The event will span three days, three bookstores, two boroughs, and feature over a hundred readers, including authors Jonathan Ames, Rick Moody, Sarah Vowell, Touré, Mark Kurlansky, Joshua Cohen, Aryn Kyle, David Goodwillie, Will Hermes, Lev Grossman, Eileen Myles, Elissa Schappell and more; joined by booksellers, editors, bloggers, journalists, and other Melvillians.

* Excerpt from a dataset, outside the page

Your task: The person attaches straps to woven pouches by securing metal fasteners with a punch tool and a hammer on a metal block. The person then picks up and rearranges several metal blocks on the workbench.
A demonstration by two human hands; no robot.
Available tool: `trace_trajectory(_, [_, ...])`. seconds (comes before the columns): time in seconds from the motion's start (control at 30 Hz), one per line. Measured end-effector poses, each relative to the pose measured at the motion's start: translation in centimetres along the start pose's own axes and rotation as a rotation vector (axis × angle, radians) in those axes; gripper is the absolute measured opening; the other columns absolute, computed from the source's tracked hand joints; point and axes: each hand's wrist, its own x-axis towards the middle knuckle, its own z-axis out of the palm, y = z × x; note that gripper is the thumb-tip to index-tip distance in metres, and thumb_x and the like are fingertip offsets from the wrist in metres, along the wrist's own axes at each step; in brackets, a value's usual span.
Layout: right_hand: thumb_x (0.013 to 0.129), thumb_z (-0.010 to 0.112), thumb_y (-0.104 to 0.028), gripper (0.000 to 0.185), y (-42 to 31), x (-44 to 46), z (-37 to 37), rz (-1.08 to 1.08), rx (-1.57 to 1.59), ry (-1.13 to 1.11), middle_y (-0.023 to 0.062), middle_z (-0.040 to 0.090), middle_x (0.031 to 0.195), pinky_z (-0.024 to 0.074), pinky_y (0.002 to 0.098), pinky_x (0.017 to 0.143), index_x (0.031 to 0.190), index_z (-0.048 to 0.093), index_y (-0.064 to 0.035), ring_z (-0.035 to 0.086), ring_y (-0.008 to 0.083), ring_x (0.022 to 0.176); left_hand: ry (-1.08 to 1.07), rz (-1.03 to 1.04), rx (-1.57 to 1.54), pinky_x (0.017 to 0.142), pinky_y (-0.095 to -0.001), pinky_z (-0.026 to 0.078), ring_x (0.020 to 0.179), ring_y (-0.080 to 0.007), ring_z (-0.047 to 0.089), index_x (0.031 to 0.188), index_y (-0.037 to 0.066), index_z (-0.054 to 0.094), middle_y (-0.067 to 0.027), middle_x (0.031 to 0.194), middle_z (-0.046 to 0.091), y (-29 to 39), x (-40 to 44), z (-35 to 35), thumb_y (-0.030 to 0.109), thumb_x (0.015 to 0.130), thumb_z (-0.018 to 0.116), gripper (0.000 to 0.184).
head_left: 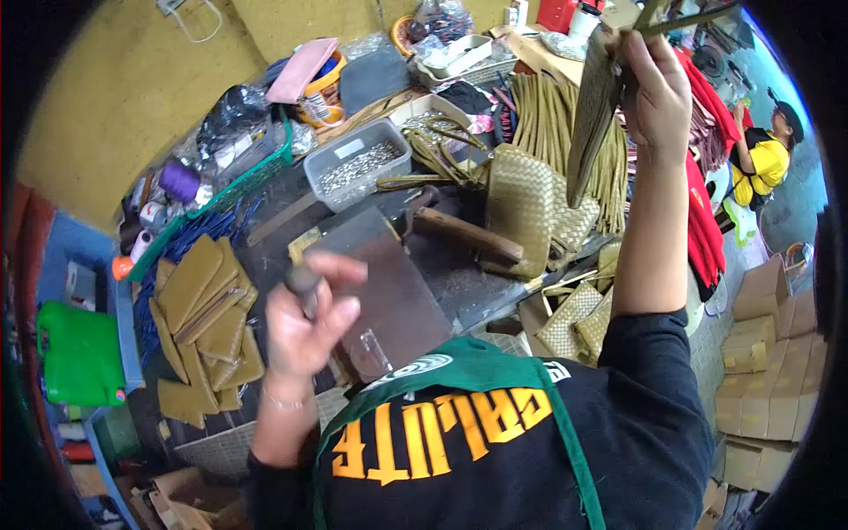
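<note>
My right hand (658, 93) is raised at the upper right, its fingers closed on a flat olive woven bag (594, 128) seen nearly edge-on. A thin olive strap (698, 19) sticks out above that hand. Over the left of the bench, my left hand (309, 322) is curled round a short grey cylindrical tool (305, 284); motion blurs its shape. Beneath and right of it lies a dark brown slab (397, 283). A wooden mallet (466, 237) rests beyond the slab, against a gold woven bag (519, 208).
Tan woven pouches (208, 318) are piled at left. A clear plastic box (358, 168) of small metal parts stands behind the slab. Olive straps (548, 110) hang in a bundle. A person in yellow (770, 163) sits at far right, above stacked cardboard boxes (764, 353).
</note>
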Motion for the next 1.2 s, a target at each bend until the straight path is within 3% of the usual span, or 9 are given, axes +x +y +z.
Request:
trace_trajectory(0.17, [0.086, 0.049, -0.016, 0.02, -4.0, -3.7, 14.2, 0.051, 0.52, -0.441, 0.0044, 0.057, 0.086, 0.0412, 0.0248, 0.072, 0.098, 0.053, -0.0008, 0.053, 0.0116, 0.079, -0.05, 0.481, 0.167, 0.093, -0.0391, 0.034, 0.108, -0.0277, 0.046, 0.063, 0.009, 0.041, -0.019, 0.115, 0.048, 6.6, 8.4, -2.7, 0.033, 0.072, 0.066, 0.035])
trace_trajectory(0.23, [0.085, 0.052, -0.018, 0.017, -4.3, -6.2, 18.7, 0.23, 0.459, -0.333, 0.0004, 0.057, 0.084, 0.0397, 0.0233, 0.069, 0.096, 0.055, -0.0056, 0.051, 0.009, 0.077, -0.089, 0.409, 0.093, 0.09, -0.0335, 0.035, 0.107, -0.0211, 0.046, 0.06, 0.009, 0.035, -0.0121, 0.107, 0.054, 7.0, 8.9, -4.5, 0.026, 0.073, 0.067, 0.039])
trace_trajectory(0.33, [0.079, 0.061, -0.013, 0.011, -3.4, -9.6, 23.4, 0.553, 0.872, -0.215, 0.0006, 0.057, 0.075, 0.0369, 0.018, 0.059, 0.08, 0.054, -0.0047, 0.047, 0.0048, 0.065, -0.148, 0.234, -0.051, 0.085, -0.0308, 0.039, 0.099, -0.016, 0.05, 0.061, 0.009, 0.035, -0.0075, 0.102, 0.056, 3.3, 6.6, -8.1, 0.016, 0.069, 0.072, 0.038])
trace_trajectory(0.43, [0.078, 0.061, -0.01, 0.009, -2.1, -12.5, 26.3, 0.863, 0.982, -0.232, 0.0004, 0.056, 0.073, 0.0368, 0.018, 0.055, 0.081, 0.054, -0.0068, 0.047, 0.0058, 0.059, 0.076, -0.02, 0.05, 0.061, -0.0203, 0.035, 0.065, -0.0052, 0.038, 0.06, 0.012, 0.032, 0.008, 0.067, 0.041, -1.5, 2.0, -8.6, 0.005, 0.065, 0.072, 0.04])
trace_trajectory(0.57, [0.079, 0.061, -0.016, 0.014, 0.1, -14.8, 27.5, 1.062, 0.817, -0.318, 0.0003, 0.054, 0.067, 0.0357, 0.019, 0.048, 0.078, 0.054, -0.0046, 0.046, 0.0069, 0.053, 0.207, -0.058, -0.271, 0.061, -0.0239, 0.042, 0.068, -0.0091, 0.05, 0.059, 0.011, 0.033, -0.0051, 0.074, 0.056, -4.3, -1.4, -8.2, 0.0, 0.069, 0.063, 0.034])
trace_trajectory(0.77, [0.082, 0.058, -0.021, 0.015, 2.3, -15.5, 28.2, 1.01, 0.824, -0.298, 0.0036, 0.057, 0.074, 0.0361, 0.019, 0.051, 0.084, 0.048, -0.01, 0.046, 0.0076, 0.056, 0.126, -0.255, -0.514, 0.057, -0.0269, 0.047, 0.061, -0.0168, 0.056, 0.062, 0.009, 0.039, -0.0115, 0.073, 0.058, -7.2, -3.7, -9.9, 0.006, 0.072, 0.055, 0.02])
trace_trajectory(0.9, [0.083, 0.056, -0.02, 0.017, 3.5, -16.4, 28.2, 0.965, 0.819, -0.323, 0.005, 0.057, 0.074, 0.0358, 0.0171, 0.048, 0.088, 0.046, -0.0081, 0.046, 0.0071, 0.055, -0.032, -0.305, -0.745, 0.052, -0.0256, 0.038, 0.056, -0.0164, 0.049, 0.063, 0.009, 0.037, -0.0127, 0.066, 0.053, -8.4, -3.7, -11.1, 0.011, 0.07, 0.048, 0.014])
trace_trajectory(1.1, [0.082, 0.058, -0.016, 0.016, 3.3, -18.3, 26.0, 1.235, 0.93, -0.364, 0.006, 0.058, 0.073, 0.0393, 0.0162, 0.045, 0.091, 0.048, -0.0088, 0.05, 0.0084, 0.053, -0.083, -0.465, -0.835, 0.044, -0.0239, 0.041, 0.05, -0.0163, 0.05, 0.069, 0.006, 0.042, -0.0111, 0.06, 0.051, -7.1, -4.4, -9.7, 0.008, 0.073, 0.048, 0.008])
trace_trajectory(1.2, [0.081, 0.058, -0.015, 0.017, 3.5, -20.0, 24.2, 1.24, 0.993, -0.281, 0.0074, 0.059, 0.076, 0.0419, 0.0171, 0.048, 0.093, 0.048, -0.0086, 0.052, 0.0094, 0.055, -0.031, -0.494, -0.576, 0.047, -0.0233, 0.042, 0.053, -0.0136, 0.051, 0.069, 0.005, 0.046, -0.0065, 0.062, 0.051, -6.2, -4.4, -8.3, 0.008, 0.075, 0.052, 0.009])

The full crew is listed and updated here.
This epic event will span three days over the weekend of November 16–18, chosen because the book was first published in the United States on November 14, 1851. The event will begin the night of Friday 11/16 at WORD bookstore in Greenpoint, where there will be a pre-marathon presentation of the “Etymology” and “Extracts” from 5PM to 6PM, with the event officially starting with the most famous first line in literature “Call me Ishmael”, at 6PM.
The night will be fueled by clam chowder from Littleneck restaurant. The marathon reading will pick back up on the morning of Saturday 11/17 at 10AM Housing Works Bookstore Cafe in Soho.
Around 11:30AM Amy Virginia Buchanan’s Pequod Players will present a dramatic performance of chapters 37–40: Ahab, Starbuck, and Stubb’s monologues and chapter 40, “Midnight, Forecastle.” Saturday will be fueled by more Littleneck chowder before moving back to Brooklyn to continue the night at Molasses Books in Bushwick (4PM–12AM) with clam and flounder chowder from Brooklyn’s Do or Dine. The marathon will finish back at Housing Works Bookstore Cafe on Sunday 11/18 at 10AM, with the chase concluding around 4PM.
“To hear the book read aloud in its entirety is a wonderful way to experience it for the first time or anew—and the perfect opportunity to read Moby-Dick in a single weekend. It’s going to be a great celebration of a canonical New York City writer, and hopefully the inauguration of a New York City literary tradition. Though an urban reading of the book might surprise some, it’s an apt home, as the novel begins in the “insular city of Manhattoes” and the author was born and died here in New York City,” write the organizers Polly Bresnick and Amanda Bullock.